= Task prompt =
Repeat the listing below in full, keeping every character as it is.

= Dataset extract =
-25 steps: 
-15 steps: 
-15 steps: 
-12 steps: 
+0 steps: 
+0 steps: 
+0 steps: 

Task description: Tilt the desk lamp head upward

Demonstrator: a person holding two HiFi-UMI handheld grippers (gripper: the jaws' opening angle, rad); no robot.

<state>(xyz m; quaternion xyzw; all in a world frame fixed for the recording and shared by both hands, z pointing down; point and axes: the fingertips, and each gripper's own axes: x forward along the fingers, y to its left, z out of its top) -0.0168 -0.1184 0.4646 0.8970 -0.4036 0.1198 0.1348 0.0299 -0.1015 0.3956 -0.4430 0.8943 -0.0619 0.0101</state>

= Response box =
-25 steps: 
-15 steps: 
-15 steps: 
-12 steps: 
+0 steps: 
+0 steps: 
+0 steps: 

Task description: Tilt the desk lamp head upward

Demonstrator: a person holding two HiFi-UMI handheld grippers (gripper: the jaws' opening angle, rad); no robot.

<state>(xyz m; quaternion xyzw; all in a world frame fixed for the recording and shared by both hands, z pointing down; point and axes: the fingertips, and each gripper's own axes: x forward along the fingers, y to its left, z out of its top) -0.0168 -0.1184 0.4646 0.8970 -0.4036 0.1198 0.1348 0.0299 -0.1015 0.3956 -0.4430 0.8943 -0.0619 0.0101</state>

With the answer given, the exercise is closed.